* [Your objective]: Transcribe every line of the listing below without any deviation.

* [Material shown]:
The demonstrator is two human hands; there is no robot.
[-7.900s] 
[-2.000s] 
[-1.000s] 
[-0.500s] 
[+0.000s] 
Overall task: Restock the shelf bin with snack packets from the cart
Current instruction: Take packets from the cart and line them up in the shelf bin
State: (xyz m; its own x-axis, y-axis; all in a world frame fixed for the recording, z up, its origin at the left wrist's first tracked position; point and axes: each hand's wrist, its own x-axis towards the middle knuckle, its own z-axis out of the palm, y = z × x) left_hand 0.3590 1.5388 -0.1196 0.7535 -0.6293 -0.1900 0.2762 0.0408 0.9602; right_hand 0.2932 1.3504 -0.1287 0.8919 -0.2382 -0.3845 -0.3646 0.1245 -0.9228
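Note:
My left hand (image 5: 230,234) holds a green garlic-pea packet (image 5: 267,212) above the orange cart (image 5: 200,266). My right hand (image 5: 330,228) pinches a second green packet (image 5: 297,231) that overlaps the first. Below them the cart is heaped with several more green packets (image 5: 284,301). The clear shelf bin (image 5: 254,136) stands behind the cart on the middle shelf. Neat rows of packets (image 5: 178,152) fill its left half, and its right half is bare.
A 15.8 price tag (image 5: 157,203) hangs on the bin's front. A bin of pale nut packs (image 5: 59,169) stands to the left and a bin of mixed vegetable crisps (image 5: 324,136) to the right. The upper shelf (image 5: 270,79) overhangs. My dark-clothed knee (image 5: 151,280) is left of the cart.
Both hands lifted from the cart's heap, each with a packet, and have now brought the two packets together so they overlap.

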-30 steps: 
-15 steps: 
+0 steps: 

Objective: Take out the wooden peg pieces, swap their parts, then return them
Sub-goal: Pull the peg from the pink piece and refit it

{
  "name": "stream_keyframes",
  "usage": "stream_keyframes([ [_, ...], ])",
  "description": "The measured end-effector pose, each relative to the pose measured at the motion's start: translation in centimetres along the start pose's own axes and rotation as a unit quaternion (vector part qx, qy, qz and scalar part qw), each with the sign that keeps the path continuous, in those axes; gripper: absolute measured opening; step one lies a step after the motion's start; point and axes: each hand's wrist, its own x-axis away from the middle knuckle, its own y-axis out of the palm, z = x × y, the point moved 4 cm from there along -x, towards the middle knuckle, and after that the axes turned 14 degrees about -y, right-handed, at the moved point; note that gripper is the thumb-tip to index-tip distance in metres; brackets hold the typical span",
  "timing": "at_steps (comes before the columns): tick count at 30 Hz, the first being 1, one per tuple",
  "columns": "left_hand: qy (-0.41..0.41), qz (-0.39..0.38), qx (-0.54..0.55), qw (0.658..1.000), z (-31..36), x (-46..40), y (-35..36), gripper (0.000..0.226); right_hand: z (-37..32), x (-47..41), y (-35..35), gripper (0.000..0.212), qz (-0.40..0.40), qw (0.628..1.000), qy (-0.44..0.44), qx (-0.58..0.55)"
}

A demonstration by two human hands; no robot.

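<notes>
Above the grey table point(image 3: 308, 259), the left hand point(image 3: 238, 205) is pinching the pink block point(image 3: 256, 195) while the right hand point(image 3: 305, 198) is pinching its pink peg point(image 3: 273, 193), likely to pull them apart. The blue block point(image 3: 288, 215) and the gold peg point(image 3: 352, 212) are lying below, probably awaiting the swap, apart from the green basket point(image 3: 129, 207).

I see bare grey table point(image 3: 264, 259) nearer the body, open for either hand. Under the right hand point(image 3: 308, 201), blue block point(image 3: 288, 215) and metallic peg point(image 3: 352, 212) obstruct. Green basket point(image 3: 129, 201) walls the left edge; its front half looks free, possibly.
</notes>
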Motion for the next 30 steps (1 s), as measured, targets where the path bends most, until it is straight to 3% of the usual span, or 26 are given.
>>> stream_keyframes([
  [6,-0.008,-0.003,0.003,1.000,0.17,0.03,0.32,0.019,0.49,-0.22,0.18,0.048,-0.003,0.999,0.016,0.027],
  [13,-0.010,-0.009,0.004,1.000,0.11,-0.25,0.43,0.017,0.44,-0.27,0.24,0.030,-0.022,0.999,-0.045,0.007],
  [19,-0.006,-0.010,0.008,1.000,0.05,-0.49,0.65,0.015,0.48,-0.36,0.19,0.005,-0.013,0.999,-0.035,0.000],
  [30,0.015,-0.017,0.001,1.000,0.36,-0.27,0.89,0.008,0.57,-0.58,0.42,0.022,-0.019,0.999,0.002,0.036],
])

* [Answer space]:
The demonstrator is two human hands; there is no robot.
[-7.900s] 
[-2.000s] 
[-1.000s] 
[-0.500s] 
[+0.000s] 
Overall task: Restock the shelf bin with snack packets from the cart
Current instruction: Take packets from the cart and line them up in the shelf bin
State: (xyz m; its own x-axis, y-axis; all in a world frame fixed for the recording, z up, its origin at the left wrist's first tracked position; point and axes: each hand's wrist, its own x-axis towards the middle knuckle, its own z-axis out of the palm, y = z × x) left_hand 0.3590 1.5388 -0.1196 0.7535 -0.6293 -0.1900 0.2762 0.0408 0.9602; right_hand 0.2932 1.3504 -0.1287 0.8919 -0.2382 -0.3845 -0.3646 0.1245 -0.9228
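Note:
My left hand (image 5: 230,234) holds a green garlic-pea packet (image 5: 267,212) above the orange cart (image 5: 200,266). My right hand (image 5: 330,228) pinches a second green packet (image 5: 297,231) that overlaps the first. Below them the cart is heaped with several more green packets (image 5: 284,301). The clear shelf bin (image 5: 254,136) stands behind the cart on the middle shelf. Neat rows of packets (image 5: 178,152) fill its left half, and its right half is bare.
A 15.8 price tag (image 5: 157,203) hangs on the bin's front. A bin of pale nut packs (image 5: 59,169) stands to the left and a bin of mixed vegetable crisps (image 5: 324,136) to the right. The upper shelf (image 5: 270,79) overhangs. My dark-clothed knee (image 5: 151,280) is left of the cart.
Both hands lifted from the cart's heap, each with a packet, and have now brought the two packets together so they overlap.
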
-30 steps: 
-15 steps: 
+0 steps: 

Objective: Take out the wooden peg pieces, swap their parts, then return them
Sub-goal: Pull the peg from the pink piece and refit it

{
  "name": "stream_keyframes",
  "usage": "stream_keyframes([ [_, ...], ])",
  "description": "The measured end-effector pose, each relative to the pose measured at the motion's start: translation in centimetres along the start pose's own axes and rotation as a unit quaternion (vector part qx, qy, qz and scalar part qw), each with the sign that keeps the path continuous, in those axes; gripper: absolute measured opening; step one lies a step after the motion's start; point and axes: each hand's wrist, its own x-axis away from the middle knuckle, its own y-axis out of the palm, z = x × y, the point moved 4 cm from there along -x, towards the middle knuckle, and after that the axes turned 14 degrees about -y, right-handed, at the moved point; note that gripper is the thumb-tip to index-tip distance in metres; brackets hold the typical span",
  "timing": "at_steps (comes before the columns): tick count at 30 Hz, the first being 1, one per tuple",
  "columns": "left_hand: qy (-0.41..0.41), qz (-0.39..0.38), qx (-0.54..0.55), qw (0.658..1.000), z (-31..36), x (-46..40), y (-35..36), gripper (0.000..0.226); right_hand: z (-37..32), x (-47..41), y (-35..35), gripper (0.000..0.212), qz (-0.40..0.40), qw (0.628..1.000), qy (-0.44..0.44), qx (-0.58..0.55)"
}

A demonstration by two human hands; no robot.

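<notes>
Above the grey table point(image 3: 308, 259), the left hand point(image 3: 238, 205) is pinching the pink block point(image 3: 256, 195) while the right hand point(image 3: 305, 198) is pinching its pink peg point(image 3: 273, 193), likely to pull them apart. The blue block point(image 3: 288, 215) and the gold peg point(image 3: 352, 212) are lying below, probably awaiting the swap, apart from the green basket point(image 3: 129, 207).

I see bare grey table point(image 3: 264, 259) nearer the body, open for either hand. Under the right hand point(image 3: 308, 201), blue block point(image 3: 288, 215) and metallic peg point(image 3: 352, 212) obstruct. Green basket point(image 3: 129, 201) walls the left edge; its front half looks free, possibly.
</notes>
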Motion for the next 30 steps (1 s), as measured, targets where the path bends most, until it is straight to 3% of the usual span, or 26 are given.
>>> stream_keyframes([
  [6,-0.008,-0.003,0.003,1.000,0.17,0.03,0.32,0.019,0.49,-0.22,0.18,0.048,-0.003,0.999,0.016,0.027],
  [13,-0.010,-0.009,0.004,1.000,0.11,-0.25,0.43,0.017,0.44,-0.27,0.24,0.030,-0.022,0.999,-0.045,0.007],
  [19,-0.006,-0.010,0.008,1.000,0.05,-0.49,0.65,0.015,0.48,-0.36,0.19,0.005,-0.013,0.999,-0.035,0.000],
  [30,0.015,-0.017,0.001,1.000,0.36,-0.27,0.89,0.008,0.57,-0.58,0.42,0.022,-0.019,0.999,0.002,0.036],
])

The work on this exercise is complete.